2020.06.22社員ブログ

投資家と企業の対話

本日もアイボンドブログをご覧いただきまして誠に有り難うございます。

夏至の昨夜、2003年からおこなわれている「100万人のキャンドルナイト」が全国各地で実施されました。夏至と冬至の20時から22時の2時間、電気を消し、ろうそくの灯火の下、各人が環境、平和、災害復興などに思いを巡らします。今年は新型コロナウイルスの感染拡大から、医療従事者への感謝の気持ちを抱きながら過ごされた方もたくさんいらっしゃるでしょう。新型コロナウイルスの向こう側にある新しい世界を照らすことができたに違いありません。

3月決算企業の株主総会が本格化してきました。企業統治改革の進展で投資家が議決権行使基準を厳しくする動きを強めていますが、今年はコロナ禍もあって、より長期目線でサスティナビリティ―(持続可能性)に注視する投資家が増えています。関心はG(企業統治)からE(環境)とS(社会)にも広がりをみせているところです。

かつてのシャンシャン総会は崩れ去り、単なる不祥事や業績不振に限らず、コーポレートガバナンス・コードの改訂で持ち合い株式、親子上場など企業統治への見方が厳しくなっていることから、近年では取締役選任案への反対票比率が高まっています。例えば、ある大手運用会社では今年から、上場子会社に過半数の独立社外取締役などの基準を求め、満たさない場合は取締役の選任に反対する意向を示しました。

今年注目されているのがSとEです。Sの試金石となりそうなのが女性役員の登用で、欧米の大手運用会社では、女性取締役が不在のTOPIX100に該当する日本企業について取締役の選任に反対したり、女性取締役が不在の取締役会を支持する指名委員会やトップの選任に反対票を投じています。こうした傾向は誰もが知っている有名企業においても例外ではありません。というのも、TOPIXを構成する企業の過半は女性取締役が不在だからです。ダイバーシティの観点からみると、日本企業が海外投資家を引き付けるには、まだ改善の余地があるでしょう。

Eについては、今年1月中旬、世界最大とされる運用会社のCEOが、気候変動は企業の長期的な業績を決める要素になりつつあると指摘し、対話を通じて投資先企業の重大な気候変動リスクへの対策や、気候関連財務情報開示タスクフォース(TCFD)の提言に沿った気候関連リスクの情報開示に進展がみられない場合、経営陣に反対票を投じる意向を示しました。ESGスコアが最低水準にもかかわらず、点数向上に向けた具体的な計画を策定していない投資先には取締役選任案に反対する方針の運用会社もあります。

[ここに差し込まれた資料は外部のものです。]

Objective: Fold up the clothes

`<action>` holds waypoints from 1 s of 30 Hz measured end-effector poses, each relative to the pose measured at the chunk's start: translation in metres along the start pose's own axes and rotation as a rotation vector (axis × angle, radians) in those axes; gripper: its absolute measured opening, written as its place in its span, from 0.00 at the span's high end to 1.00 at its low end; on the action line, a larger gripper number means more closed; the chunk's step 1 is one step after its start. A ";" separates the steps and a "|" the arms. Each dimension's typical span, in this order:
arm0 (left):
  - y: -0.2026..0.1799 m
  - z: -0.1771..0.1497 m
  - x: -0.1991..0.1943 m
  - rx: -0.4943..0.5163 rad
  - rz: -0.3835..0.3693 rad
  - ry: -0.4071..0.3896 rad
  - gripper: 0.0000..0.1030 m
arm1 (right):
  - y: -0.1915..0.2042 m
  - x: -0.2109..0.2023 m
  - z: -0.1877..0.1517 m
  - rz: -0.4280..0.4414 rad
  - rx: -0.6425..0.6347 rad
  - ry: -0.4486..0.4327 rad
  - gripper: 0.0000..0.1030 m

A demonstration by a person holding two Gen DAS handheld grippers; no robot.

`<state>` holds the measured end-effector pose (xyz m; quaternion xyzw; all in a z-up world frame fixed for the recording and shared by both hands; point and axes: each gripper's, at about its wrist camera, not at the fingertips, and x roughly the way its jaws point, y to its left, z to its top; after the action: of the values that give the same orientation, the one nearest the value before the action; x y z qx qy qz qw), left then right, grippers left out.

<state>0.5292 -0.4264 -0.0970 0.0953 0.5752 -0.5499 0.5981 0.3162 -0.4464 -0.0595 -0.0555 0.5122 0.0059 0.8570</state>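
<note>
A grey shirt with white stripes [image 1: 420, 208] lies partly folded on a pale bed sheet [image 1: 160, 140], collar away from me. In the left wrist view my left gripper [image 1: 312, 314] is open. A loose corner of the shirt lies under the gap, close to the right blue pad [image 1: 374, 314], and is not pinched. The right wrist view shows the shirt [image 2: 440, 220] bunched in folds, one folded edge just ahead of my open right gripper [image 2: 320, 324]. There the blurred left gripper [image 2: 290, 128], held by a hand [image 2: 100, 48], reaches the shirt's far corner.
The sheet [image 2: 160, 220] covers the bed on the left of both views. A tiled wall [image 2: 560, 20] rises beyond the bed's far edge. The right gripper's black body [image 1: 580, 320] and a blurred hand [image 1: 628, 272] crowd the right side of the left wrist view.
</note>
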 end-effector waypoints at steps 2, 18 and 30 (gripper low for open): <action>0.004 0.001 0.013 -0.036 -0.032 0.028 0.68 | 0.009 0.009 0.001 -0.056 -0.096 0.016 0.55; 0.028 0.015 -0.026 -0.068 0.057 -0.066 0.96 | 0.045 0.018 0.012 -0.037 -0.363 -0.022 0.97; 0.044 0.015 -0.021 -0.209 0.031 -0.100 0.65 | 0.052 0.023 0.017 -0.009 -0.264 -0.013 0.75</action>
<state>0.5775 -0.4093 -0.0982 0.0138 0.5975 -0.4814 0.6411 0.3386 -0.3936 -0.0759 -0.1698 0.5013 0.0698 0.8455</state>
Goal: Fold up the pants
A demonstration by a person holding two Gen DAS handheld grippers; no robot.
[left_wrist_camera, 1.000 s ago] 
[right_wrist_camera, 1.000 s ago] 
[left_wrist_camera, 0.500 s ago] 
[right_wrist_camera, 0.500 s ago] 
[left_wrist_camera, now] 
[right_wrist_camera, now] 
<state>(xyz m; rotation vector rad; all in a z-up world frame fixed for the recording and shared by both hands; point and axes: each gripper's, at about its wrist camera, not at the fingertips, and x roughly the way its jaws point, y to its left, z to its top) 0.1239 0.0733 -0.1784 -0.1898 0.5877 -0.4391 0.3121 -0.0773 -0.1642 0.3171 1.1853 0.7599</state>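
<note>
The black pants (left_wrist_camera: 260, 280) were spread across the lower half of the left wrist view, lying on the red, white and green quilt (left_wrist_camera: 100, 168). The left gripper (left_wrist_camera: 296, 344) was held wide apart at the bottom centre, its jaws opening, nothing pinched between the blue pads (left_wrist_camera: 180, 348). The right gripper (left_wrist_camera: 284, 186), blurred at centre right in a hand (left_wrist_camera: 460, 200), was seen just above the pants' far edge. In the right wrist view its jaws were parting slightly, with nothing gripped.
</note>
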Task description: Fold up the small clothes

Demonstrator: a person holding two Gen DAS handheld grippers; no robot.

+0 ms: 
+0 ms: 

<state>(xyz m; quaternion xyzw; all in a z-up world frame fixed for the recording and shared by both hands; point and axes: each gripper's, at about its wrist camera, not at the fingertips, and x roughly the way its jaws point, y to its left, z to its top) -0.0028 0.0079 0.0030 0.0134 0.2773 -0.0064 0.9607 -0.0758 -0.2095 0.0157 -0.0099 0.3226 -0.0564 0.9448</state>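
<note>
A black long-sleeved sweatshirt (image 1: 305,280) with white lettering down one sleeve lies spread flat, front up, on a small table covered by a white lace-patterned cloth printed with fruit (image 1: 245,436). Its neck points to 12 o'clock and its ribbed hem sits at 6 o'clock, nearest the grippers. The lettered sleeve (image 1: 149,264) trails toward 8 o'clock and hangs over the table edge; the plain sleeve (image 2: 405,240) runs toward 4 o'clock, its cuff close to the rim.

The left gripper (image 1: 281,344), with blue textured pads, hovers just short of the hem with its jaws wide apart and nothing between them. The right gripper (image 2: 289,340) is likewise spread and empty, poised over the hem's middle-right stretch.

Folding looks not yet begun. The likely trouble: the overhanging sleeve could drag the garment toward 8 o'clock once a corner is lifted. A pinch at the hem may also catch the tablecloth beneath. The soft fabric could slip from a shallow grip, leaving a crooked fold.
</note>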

そして今年はサスティナビリティーリスクに新型コロナウイルスという新たな脅威が浮上し、企業とのエンゲージメント(対話)課題が急速に増えました。感染拡大で企業の供給網が分断され、特に米国では一時解雇や給与支給延期を実施する企業が散見されます。従業員の感染防止対策、雇用維持、海外事業所の対応など持続的成長に向けた課題が浮き彫りとなり、これらをどう見直していくのか、投資家と企業の対話は続いているところです。一方で、新型コロナウイルスの影響によって企業業績が大打撃を受けるなか、企業の手元資金がなくなると、従業員の雇用などを含めてサスティナビリティーリスクが生じてしまうことを踏まえ、議決権行使について柔軟に対応する投資家もいます。

現下、産業構造や従業員の働き方は大きく変化し、企業の持続可能性について経営陣がどう考えているのか、投資家は見極めようとしているでしょう。弊社もステークホルダーの期待に応え、決して見限られることのないよう、努力を積み重ねていかなければなりません。